07-13-2010 10:15 AM - edited 03-11-2019 11:11 AM
All,
I've got a situation with Facetime and iPhone 4. The problem is that a user from the inside on our corp wireless can initiate a facetime session with someone outside of our network with no problems. The same user can't call a user on the inside of the network and a user from outside the company can't initiate a session to someone from the inside.
I've got hairpinning configured for the wireless subnet and I'm natting to a particular address for these addresses. The call will fail if the user is initiating a call to another user inside. It almost looks like the traffic will have to be allowed back on on the outside interface. Is this the case? Does Apple initiate a new connection for Facetime requests?
Thanks,
John
07-14-2010 06:24 AM
John,
Doing a quick Google search, I see that Facetime is using SIP, ICE, RTP, and H264. I'm not sure how accurate it is, but here's the link I used:
http://youshottheinvisibleswordsman.co.uk/2010/06/25/iphone4-facetime-and-open-standards/
With that being said, the first thing that I would confirm is that you have 'inspect sip' within your policy-map and applied to the appropriate interfaces. If that is there, the only thing that I can offer is some basic troubleshooting guidance:
1.) Enable 'logging buffered debug' and increase the buffer-size substantially. I usually use 'logging buffer-size 512000' or '1024000'.
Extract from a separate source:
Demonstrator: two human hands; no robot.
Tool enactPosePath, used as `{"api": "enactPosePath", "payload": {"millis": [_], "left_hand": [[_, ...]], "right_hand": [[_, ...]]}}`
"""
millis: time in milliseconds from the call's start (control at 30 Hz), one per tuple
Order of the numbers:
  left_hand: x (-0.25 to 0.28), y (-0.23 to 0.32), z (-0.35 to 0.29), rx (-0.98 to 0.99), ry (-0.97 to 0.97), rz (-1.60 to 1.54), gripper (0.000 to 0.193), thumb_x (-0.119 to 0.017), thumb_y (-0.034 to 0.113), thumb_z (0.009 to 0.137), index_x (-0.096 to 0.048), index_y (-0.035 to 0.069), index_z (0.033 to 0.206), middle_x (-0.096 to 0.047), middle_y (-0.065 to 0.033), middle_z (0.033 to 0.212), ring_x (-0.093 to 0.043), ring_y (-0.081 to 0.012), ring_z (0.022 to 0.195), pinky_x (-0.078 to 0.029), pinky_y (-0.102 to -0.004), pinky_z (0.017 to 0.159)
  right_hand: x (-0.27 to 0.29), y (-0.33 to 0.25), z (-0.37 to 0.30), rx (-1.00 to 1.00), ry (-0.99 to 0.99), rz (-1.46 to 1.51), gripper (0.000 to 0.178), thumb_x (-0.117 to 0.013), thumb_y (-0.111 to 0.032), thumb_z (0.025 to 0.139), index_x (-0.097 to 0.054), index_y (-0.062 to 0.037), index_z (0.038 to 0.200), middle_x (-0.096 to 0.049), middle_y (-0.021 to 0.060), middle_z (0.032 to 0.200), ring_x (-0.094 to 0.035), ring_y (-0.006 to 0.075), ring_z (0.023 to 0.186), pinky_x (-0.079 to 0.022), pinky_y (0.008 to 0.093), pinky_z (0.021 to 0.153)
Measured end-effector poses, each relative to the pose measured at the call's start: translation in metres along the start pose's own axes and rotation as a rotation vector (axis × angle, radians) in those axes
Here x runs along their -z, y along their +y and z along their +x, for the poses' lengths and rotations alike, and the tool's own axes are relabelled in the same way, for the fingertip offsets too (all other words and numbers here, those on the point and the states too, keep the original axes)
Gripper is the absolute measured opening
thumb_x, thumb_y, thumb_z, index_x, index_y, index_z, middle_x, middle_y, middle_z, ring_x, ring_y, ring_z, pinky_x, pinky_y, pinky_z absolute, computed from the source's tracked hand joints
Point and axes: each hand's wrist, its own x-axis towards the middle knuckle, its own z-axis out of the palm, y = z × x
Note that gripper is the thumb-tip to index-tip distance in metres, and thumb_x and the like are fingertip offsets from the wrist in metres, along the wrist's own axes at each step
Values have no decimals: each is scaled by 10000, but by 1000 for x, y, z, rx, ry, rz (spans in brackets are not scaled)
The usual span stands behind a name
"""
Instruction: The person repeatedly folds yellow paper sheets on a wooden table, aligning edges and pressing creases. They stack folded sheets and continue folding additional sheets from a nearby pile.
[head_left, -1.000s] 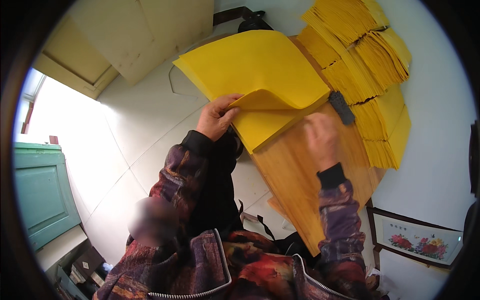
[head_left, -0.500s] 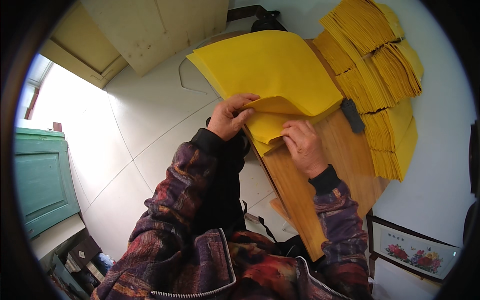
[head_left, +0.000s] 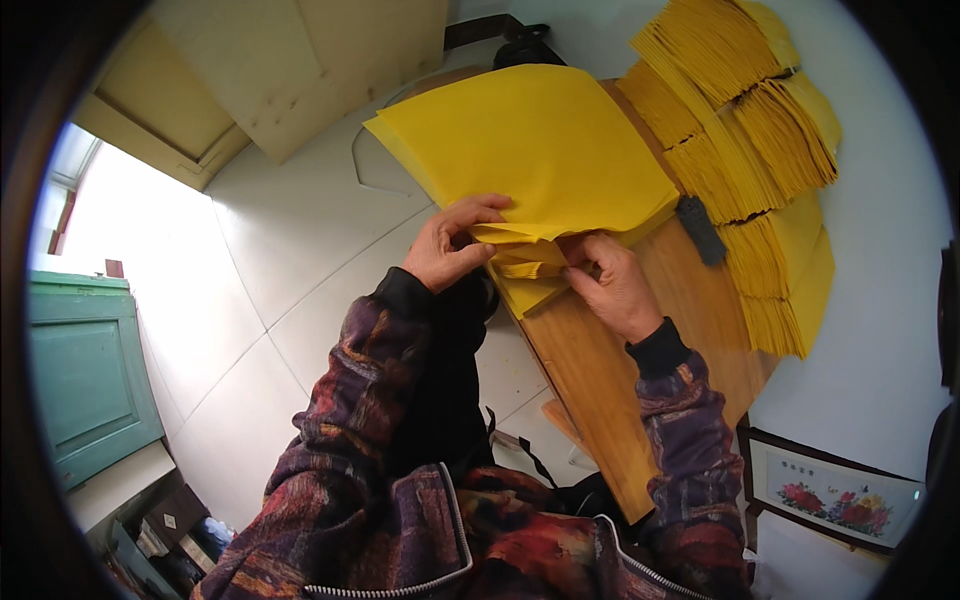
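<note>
A pile of large yellow paper sheets (head_left: pixel 540 150) lies across the far part of a wooden table (head_left: pixel 610 400). Its near edge is gathered into narrow pleats between my hands. My left hand (head_left: pixel 452 245) pinches the left end of the folded edge, thumb below and fingers above. At the right end of the pleats, my right hand (head_left: pixel 612 282) grips the paper, its fingertips partly tucked under a fold. Just right of the sheets lies a dark grey cloth-like object (head_left: pixel 702 230).
Stacks of pleated yellow paper (head_left: pixel 740 170) stand along the table's right side by the white wall. A framed flower picture (head_left: pixel 835 495) leans at the lower right. On the left are a green cabinet (head_left: pixel 90 370) and a tiled floor (head_left: pixel 240 380).
The raised near edge of the paper has been brought down into tighter pleats. My right hand has moved slightly up and its fingertips are now in the fold.
</note>
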Motion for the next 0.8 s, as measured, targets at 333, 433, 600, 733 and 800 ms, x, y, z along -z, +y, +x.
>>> {"api": "enactPosePath", "payload": {"millis": [333, 433, 600, 733, 800], "left_hand": [[0, -13, 2, -30, 0, 34, 320, -533, -18, 774, -603, 3, 1085, -492, -91, 1353, -505, -174, 1180, -447, -278, 949], [-4, -12, 5, -85, 77, 135, 236, -581, -2, 821, -618, -31, 1052, -566, -99, 1254, -550, -194, 1109, -426, -290, 954], [-9, -8, 5, 41, 192, 187, 260, -618, 71, 880, -611, -49, 1111, -621, -109, 1153, -582, -176, 1034, -449, -282, 895], [-8, -12, 6, -78, 182, 257, 313, -608, 171, 920, -612, -14, 1172, -606, -28, 1021, -510, -57, 656, -397, -188, 520], [-6, -16, 6, -79, 177, 253, 314, -606, 164, 919, -608, -20, 1174, -606, -32, 1039, -514, -59, 664, -402, -192, 531]], "right_hand": [[-4, -3, -1, -24, 38, 22, 169, -664, 6, 765, -589, 22, 915, -613, 129, 875, -600, 252, 811, -472, 313, 716], [-9, -6, -4, 37, 124, -79, 245, -666, 10, 764, -581, 4, 993, -606, 138, 1000, -599, 282, 909, -478, 330, 776], [-20, -10, -12, 228, 338, -247, 383, -706, 23, 725, -585, -59, 1079, -544, 137, 1197, -541, 339, 1079, -466, 373, 903], [-20, -6, -13, 286, 273, -387, 329, -716, 42, 699, -625, -70, 994, -541, 127, 1229, -514, 339, 1123, -454, 387, 940], [-18, -5, -12, 292, 223, -441, 263, -709, 43, 700, -636, -64, 929, -541, 125, 1245, -503, 331, 1139, -447, 388, 947]]}}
2.) Enable packet captures on the relevant interfaces for the relevant traffic:
https://supportforums.cisco.com/docs/DOC-1222
3.) Create the issue by trying a call that doesn't work.
4.) Immediately after reproducing the issue, do a 'show log | inc
5.) If #3 doesn't give you all of the information, try a call that DOES work and do a comparative study of the two.
In either case, the information from #2 and #4 above will give you alot of good information - and the syslogs will give us a better understanding as to how the ASA is handling the connections.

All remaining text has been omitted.